§ **RAW DATA**
□ □ □ □
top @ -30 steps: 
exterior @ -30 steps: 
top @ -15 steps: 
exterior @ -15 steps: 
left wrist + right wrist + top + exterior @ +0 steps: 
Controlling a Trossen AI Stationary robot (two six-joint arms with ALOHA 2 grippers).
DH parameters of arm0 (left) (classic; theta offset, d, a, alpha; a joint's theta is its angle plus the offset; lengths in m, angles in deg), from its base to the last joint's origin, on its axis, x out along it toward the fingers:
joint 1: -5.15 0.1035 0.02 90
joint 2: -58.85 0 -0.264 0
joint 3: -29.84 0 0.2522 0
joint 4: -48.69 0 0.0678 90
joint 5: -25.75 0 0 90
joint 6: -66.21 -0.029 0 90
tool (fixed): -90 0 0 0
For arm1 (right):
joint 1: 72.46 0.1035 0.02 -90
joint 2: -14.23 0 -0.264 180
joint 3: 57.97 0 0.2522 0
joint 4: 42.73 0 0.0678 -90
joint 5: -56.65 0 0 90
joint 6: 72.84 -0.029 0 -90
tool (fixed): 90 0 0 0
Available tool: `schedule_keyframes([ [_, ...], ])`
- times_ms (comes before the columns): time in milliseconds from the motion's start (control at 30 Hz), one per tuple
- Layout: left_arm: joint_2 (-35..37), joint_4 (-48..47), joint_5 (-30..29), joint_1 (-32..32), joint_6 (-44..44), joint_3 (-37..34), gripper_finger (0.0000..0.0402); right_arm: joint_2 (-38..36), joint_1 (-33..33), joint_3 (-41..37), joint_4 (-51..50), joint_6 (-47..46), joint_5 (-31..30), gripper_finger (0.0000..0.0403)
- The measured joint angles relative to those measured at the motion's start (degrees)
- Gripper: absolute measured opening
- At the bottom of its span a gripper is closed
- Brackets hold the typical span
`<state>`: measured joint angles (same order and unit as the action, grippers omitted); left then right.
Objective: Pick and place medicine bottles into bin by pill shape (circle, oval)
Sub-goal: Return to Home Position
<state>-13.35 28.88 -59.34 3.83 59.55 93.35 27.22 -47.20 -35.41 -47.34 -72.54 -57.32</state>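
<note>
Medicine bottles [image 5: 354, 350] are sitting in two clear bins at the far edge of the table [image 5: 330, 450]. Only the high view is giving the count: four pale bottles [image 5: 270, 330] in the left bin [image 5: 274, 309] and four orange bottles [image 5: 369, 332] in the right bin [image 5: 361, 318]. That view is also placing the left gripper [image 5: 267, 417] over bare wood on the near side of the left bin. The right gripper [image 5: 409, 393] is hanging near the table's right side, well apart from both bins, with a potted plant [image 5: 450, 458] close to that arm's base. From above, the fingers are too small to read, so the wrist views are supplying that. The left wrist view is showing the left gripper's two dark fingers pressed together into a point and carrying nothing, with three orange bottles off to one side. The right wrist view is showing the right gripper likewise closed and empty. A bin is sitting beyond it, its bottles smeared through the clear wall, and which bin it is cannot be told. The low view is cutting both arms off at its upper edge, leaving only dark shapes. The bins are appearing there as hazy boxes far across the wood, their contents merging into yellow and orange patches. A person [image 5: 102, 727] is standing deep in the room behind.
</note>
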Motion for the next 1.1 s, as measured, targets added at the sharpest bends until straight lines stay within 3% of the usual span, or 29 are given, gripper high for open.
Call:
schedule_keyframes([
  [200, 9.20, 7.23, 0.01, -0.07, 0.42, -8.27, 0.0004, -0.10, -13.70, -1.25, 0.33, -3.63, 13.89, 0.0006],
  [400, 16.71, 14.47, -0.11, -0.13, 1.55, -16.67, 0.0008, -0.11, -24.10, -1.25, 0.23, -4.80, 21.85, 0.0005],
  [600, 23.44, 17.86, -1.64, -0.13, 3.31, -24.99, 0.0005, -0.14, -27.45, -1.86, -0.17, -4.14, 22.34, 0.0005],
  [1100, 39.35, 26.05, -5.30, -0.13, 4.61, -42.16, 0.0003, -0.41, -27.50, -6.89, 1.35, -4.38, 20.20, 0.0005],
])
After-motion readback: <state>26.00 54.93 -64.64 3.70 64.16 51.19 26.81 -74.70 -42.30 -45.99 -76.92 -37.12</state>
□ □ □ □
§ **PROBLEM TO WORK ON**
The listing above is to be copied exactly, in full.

§ **ANSWER BOX**
top @ -30 steps: 
exterior @ -30 steps: 
top @ -15 steps: 
exterior @ -15 steps: 
left wrist + right wrist + top + exterior @ +0 steps: 
Controlling a Trossen AI Stationary robot (two six-joint arms with ALOHA 2 grippers).
DH parameters of arm0 (left) (classic; theta offset, d, a, alpha; a joint's theta is its angle plus the offset; lengths in m, angles in deg), from its base to the last joint's origin, on its axis, x out along it toward the fingers:
joint 1: -5.15 0.1035 0.02 90
joint 2: -58.85 0 -0.264 0
joint 3: -29.84 0 0.2522 0
joint 4: -48.69 0 0.0678 90
joint 5: -25.75 0 0 90
joint 6: -66.21 -0.029 0 90
tool (fixed): -90 0 0 0
For arm1 (right):
joint 1: 72.46 0.1035 0.02 -90
joint 2: -14.23 0 -0.264 180
joint 3: 57.97 0 0.2522 0
joint 4: 42.73 0 0.0678 -90
joint 5: -56.65 0 0 90
joint 6: 72.84 -0.029 0 -90
tool (fixed): 90 0 0 0
Available tool: `schedule_keyframes([ [_, ...], ])`
- times_ms (comes before the columns): time in milliseconds from the motion's start (control at 30 Hz), one per tuple
- Layout: left_arm: joint_2 (-35..37), joint_4 (-48..47), joint_5 (-30..29), joint_1 (-32..32), joint_6 (-44..44), joint_3 (-37..34), gripper_finger (0.0000..0.0402); right_arm: joint_2 (-38..36), joint_1 (-33..33), joint_3 (-41..37), joint_4 (-51..50), joint_6 (-47..46), joint_5 (-31..30), gripper_finger (0.0000..0.0403)
- The measured joint angles relative to those measured at the motion's start (degrees)
- Gripper: absolute measured opening
- At the bottom of its span a gripper is closed
- Brackets hold the typical span
`<state>`: measured joint angles (same order and unit as the action, grippers omitted); left then right.
Objective: Pick and place medicine bottles into bin by pill shape (circle, oval)
Sub-goal: Return to Home Position
<state>-13.35 28.88 -59.34 3.83 59.55 93.35 27.22 -47.20 -35.41 -47.34 -72.54 -57.32</state>
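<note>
Medicine bottles [image 5: 354, 350] are sitting in two clear bins at the far edge of the table [image 5: 330, 450]. Only the high view is giving the count: four pale bottles [image 5: 270, 330] in the left bin [image 5: 274, 309] and four orange bottles [image 5: 369, 332] in the right bin [image 5: 361, 318]. That view is also placing the left gripper [image 5: 267, 417] over bare wood on the near side of the left bin. The right gripper [image 5: 409, 393] is hanging near the table's right side, well apart from both bins, with a potted plant [image 5: 450, 458] close to that arm's base. From above, the fingers are too small to read, so the wrist views are supplying that. The left wrist view is showing the left gripper's two dark fingers pressed together into a point and carrying nothing, with three orange bottles off to one side. The right wrist view is showing the right gripper likewise closed and empty. A bin is sitting beyond it, its bottles smeared through the clear wall, and which bin it is cannot be told. The low view is cutting both arms off at its upper edge, leaving only dark shapes. The bins are appearing there as hazy boxes far across the wood, their contents merging into yellow and orange patches. A person [image 5: 102, 727] is standing deep in the room behind.
</note>
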Motion for the next 1.1 s, as measured, targets added at the sharpest bends until straight lines stay within 3% of the usual span, or 29 are given, gripper high for open.
Call:
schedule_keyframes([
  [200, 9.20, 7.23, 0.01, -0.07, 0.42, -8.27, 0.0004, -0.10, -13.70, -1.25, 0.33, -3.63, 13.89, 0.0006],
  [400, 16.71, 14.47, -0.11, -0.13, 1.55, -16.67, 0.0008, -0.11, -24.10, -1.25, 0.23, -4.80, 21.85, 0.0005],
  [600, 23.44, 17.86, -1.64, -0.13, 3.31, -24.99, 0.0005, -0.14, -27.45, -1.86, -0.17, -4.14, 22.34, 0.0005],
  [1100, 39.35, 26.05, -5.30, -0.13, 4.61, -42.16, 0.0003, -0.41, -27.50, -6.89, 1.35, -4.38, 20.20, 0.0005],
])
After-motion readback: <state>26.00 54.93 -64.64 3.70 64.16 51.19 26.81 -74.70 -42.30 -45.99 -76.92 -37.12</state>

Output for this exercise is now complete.